In-stent stenosis after stent-assisted coiling: Incidence, predictors and clinical outcomes of 435 cases

Background: Neuroform and Enterprise are widely used self-expanding stents designed to treat wide-necked intracranial aneurysms. Objective: To assess the incidence, clinical significance, predictors, and outcomes of in-stent stenosis (ISS). Methods: Angiographic studies and hospital records were retrospectively reviewed for 435 patients treated between 2005 and 2011 in our institution. A multivariable regression analysis was conducted to determine the predictors of ISS. Results: The Neuroform stent was used in 264 patients (60.7%) and the Enterprise in 171 patients (39.3%). A total of 11 patients (2.5%) demonstrated some degree of ISS during the follow-up period at a mean time point of 4.2 months (range, 2-12 months). The stenosis was mild (< 50%) in 8 patients (1.8%), moderate (50-75%) in 2 patients (0.5%), and severe (> 75%) in 1 patient (0.2%). No patients were symptomatic or required further intervention. There was complete ISS resolution in 2 patients, partial resolution in 2 patients, and no change in 5 patients on follow-up angiography. Patients developing ISS were significantly younger than those without ISS (40.3 vs 54.9 years; P < .001). ISS rates were 2.7% with the Neuroform and 2.3% with the Enterprise stent (P = .6).
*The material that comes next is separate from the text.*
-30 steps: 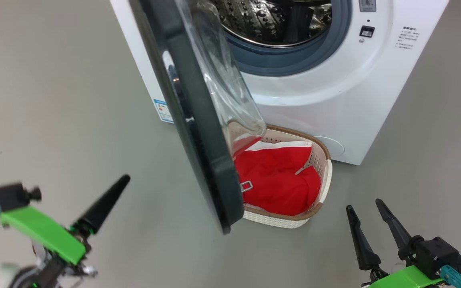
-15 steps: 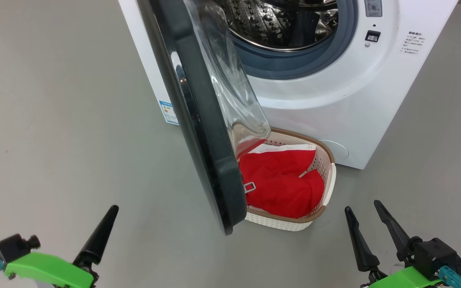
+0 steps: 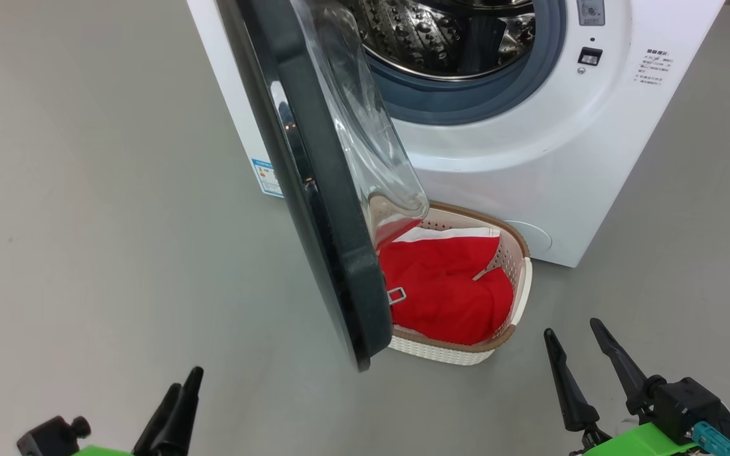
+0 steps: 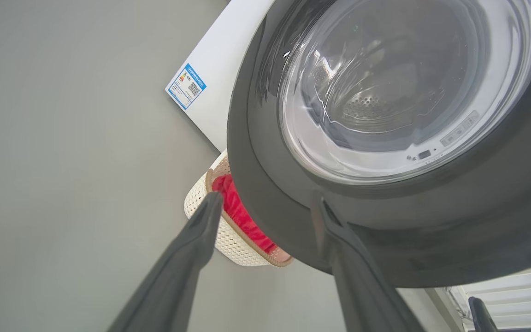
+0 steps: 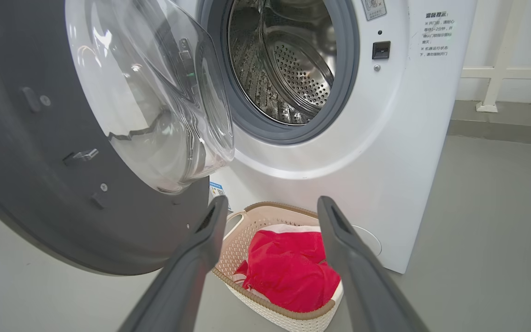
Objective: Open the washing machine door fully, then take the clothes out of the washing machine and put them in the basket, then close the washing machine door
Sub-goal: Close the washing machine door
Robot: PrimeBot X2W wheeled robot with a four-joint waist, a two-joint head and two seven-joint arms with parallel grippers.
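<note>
Clothes point(image 3: 447, 291) in basket point(image 3: 523, 253); step apparently remaining: push washing machine door point(image 3: 339, 266) shut; both pairs of jaws apart, empty.

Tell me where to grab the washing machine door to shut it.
Probably the thick black rim of the washing machine door, at its free edge nearest the robot, coming from the outer face with the left hand: that face is turned toward that hand.
</note>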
In multivariable analysis, younger patient age (odds ratio = 0.92; P = .008), carotid ophthalmic aneurysm location (odds ratio = 7.7; P =0.01), and carotid terminus aneurysm location (odds ratio = 8.1; P = .009) were strong independent predictors of ISS. The type of stent was not a predictive factor. Conclusion: Neuroform and Enterprise ISS is an uncommon, often transient, and clinically benign complication. Younger patients and those harboring anterior circulation aneurysms located at ophthalmic and carotid terminus locations are more likely to develop ISS. Abbreviations: ISS, in-stent stenosisSAC, stent-assisted coiling.